Spark divides memory into several sections. A section is reserved for Spark internal usage, and another is for execution and storage.
By default, the storage and execution section is roughly 60% of the total
memory. Spark's spark.memory.fraction configuration
property (defaults to 0.6)
controls this percentage. This amount performs well for most workloads and
normally doesn't need to be adjusted.
The storage and execution section is further divided into separate spaces for
storage and execution. By default, those spaces are the same size, but you can
adjust them by setting spark.memory.storageFraction
(defaults to 0.5) to
control what percentage of the space is reserved for storage.
The storage space stores cached data. The execution space stores shuffle, join, sort, and aggregation data. If there's extra space in the execution section, Spark can use some of it for storage data. However, execution data will never use any of the storage space.
If you know your pipeline isn't caching any data, you can reduce the storage fraction to leave more room for execution requirements.
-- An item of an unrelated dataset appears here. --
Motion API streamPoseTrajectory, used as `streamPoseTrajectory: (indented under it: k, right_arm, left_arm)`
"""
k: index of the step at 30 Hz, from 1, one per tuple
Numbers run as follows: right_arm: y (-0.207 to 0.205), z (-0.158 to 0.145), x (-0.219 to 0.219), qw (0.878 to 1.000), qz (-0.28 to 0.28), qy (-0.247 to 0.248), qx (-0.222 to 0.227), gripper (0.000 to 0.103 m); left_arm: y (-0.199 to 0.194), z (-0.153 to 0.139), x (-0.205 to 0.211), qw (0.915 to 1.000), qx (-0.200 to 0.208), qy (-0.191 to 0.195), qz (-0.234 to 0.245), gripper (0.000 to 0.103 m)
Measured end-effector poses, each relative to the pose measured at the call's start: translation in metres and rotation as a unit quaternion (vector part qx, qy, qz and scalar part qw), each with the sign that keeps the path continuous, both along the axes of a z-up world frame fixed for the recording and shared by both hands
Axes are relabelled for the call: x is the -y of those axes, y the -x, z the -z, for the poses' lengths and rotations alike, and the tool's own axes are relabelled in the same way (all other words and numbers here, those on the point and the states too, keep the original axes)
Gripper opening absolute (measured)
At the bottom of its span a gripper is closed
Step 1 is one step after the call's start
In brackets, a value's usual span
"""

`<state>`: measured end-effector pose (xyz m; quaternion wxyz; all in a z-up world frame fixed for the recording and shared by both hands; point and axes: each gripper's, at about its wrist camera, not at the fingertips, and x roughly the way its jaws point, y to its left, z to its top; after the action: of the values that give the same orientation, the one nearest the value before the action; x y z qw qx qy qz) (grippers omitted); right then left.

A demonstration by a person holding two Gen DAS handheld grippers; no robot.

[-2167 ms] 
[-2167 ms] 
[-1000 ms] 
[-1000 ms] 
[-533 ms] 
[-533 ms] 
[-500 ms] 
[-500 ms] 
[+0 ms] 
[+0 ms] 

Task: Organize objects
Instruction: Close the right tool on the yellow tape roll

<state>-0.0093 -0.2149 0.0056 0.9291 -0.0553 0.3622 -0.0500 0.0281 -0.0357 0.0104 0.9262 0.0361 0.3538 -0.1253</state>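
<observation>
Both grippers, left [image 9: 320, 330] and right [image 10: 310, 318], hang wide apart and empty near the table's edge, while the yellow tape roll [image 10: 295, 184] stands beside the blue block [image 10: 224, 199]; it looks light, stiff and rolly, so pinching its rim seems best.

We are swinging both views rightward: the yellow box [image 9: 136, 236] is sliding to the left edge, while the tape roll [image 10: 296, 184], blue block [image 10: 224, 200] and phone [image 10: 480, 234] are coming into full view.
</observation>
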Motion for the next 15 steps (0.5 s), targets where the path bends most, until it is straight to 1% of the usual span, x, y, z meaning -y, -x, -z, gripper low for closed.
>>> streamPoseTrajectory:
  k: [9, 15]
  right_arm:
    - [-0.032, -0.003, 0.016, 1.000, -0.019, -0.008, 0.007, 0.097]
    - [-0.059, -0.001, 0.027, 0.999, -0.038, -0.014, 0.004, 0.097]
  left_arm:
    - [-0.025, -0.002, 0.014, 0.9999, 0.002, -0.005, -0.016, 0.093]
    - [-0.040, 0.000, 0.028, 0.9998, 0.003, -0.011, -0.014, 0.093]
Point to consider: YARN container memory
The executor memory setting controls the amount of heap memory given to the
executors. Spark adds an additional amount of memory for off-heap memory, which
is controlled by the spark.executor.memoryOverhead
setting, which defaults to
384m. That means that the amount of memory YARN reserves for each executor is
higher than the number set in the pipeline resources configuration. For example,
if you set executor memory to 2048m, Spark adds 384m to that number and requests
YARN for a 2432m container. On top of that, YARN rounds the request number up to
a multiple of yarn.scheduler.increment-allocation-mb
, which defaults to the
value of yarn.scheduler.minimum-allocation-mb
. If it is set to 512, YARN
rounds the 2432m up to 2560m. If the value is set to 1024, YARN rounds up the
2432m to 3072m. This point is useful to keep in mind when determining the size
of each worker node in your cluster.